## Work instruction
Transcribe the data that follows. Match it character for character.
Dataset excerpt Start Marker
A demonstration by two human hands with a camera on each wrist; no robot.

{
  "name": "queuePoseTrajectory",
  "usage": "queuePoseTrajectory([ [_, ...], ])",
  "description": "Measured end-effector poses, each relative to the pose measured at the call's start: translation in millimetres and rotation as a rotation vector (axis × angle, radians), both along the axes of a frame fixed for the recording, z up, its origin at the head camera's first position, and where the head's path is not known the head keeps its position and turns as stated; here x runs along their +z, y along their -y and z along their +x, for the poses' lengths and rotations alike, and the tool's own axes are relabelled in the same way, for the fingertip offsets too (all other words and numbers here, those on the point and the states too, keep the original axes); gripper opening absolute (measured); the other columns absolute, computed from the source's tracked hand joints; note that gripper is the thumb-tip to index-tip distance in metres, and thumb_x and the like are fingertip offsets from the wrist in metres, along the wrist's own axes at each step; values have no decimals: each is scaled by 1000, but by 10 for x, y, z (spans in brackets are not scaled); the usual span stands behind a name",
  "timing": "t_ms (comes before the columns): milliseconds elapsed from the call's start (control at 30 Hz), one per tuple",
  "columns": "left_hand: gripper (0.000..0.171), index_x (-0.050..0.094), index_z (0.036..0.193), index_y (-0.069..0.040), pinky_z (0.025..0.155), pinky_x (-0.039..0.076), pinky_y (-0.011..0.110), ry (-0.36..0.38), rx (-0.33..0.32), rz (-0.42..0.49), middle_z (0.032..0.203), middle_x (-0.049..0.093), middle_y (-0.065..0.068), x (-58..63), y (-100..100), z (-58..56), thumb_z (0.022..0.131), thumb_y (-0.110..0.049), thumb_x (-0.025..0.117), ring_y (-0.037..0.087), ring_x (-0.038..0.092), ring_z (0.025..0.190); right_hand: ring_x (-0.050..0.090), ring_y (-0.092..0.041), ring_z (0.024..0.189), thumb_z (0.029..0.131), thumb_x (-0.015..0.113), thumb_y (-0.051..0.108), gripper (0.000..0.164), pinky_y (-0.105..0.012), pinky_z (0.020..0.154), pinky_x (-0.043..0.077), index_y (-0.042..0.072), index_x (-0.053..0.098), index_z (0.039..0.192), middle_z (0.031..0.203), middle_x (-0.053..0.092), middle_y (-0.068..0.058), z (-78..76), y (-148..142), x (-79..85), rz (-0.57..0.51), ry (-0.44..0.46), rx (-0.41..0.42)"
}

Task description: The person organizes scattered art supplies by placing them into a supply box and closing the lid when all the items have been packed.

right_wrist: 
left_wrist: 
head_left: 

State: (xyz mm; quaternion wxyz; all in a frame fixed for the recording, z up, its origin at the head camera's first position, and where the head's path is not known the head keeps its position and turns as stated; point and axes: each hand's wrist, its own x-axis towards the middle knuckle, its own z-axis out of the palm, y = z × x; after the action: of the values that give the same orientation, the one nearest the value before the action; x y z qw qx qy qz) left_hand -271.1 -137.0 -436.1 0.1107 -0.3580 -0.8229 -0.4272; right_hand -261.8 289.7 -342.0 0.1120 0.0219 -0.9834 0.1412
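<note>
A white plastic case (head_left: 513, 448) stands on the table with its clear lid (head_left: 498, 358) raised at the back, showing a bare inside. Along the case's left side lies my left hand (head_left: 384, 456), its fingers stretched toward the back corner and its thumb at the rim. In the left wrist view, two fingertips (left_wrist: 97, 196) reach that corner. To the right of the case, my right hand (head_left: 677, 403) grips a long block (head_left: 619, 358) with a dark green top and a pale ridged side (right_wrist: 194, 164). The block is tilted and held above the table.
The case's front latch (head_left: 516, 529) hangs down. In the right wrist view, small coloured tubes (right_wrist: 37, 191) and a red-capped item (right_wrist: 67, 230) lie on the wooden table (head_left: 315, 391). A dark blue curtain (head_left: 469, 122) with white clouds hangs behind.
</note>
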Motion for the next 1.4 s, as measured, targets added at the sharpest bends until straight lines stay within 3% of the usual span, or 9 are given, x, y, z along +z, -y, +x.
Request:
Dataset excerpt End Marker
## Worked solution
A demonstration by two human hands with a camera on each wrist; no robot.

{
  "name": "queuePoseTrajectory",
  "usage": "queuePoseTrajectory([ [_, ...], ])",
  "description": "Measured end-effector poses, each relative to the pose measured at the call's start: translation in millimetres and rotation as a rotation vector (axis × angle, radians), both along the axes of a frame fixed for the recording, z up, its origin at the head camera's first position, and where the head's path is not known the head keeps its position and turns as stated; here x runs along their +z, y along their -y and z along their +x, for the poses' lengths and rotations alike, and the tool's own axes are relabelled in the same way, for the fingertip offsets too (all other words and numbers here, those on the point and the states too, keep the original axes); gripper opening absolute (measured); the other columns absolute, computed from the source's tracked hand joints; note that gripper is the thumb-tip to index-tip distance in metres, and thumb_x and the like are fingertip offsets from the wrist in metres, along the wrist's own axes at each step; values have no decimals: each is scaled by 1000, but by 10 for x, y, z (spans in brackets are not scaled); the usual span stands behind a name",
  "timing": "t_ms (comes before the columns): milliseconds elapsed from the call's start (control at 30 Hz), one per tuple",
  "columns": "left_hand: gripper (0.000..0.171), index_x (-0.050..0.094), index_z (0.036..0.193), index_y (-0.069..0.040), pinky_z (0.025..0.155), pinky_x (-0.039..0.076), pinky_y (-0.011..0.110), ry (-0.36..0.38), rx (-0.33..0.32), rz (-0.42..0.49), middle_z (0.032..0.203), middle_x (-0.049..0.093), middle_y (-0.065..0.068), x (-58..63), y (-100..100), z (-58..56), thumb_z (0.022..0.131), thumb_y (-0.110..0.049), thumb_x (-0.025..0.117), ring_y (-0.037..0.087), ring_x (-0.038..0.092), ring_z (0.025..0.190); right_hand: ring_x (-0.050..0.090), ring_y (-0.092..0.041), ring_z (0.024..0.189), thumb_z (0.029..0.131), thumb_x (-0.015..0.113), thumb_y (-0.051..0.108), gripper (0.000..0.164), pinky_y (-0.105..0.012), pinky_z (0.020..0.154), pinky_x (-0.043..0.077), index_y (-0.042..0.072), index_x (-0.053..0.098), index_z (0.039..0.192), middle_z (0.031..0.203), middle_x (-0.053..0.092), middle_y (-0.068..0.058), z (-78..76), y (-148..142), x (-79..85), rz (-0.57..0.51), ry (-0.44..0.46), rx (-0.41..0.42)"
}

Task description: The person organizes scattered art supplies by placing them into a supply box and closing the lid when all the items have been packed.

right_wrist: 
left_wrist: 
head_left: 

State: (xyz mm; quaternion wxyz; all in a frame fixed for the recording, z up, its origin at the head camera's first position, and where the head's path is not known the head keeps its position and turns as stated; point and axes: each hand's wrist, its own x-axis towards the middle knuckle, its own z-axis out of the palm, y = z × x; after the action: of the values that give the same orientation, the one nearest the value before the action; x y z qw qx qy qz) left_hand -271.1 -137.0 -436.1 0.1107 -0.3580 -0.8229 -0.4272; right_hand -261.8 289.7 -342.0 0.1120 0.0219 -0.9834 0.1412
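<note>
A white plastic case (head_left: 513, 448) stands on the table with its clear lid (head_left: 498, 358) raised at the back, showing a bare inside. Along the case's left side lies my left hand (head_left: 384, 456), its fingers stretched toward the back corner and its thumb at the rim. In the left wrist view, two fingertips (left_wrist: 97, 196) reach that corner. To the right of the case, my right hand (head_left: 677, 403) grips a long block (head_left: 619, 358) with a dark green top and a pale ridged side (right_wrist: 194, 164). The block is tilted and held above the table.
The case's front latch (head_left: 516, 529) hangs down. In the right wrist view, small coloured tubes (right_wrist: 37, 191) and a red-capped item (right_wrist: 67, 230) lie on the wooden table (head_left: 315, 391). A dark blue curtain (head_left: 469, 122) with white clouds hangs behind.
</note>
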Motion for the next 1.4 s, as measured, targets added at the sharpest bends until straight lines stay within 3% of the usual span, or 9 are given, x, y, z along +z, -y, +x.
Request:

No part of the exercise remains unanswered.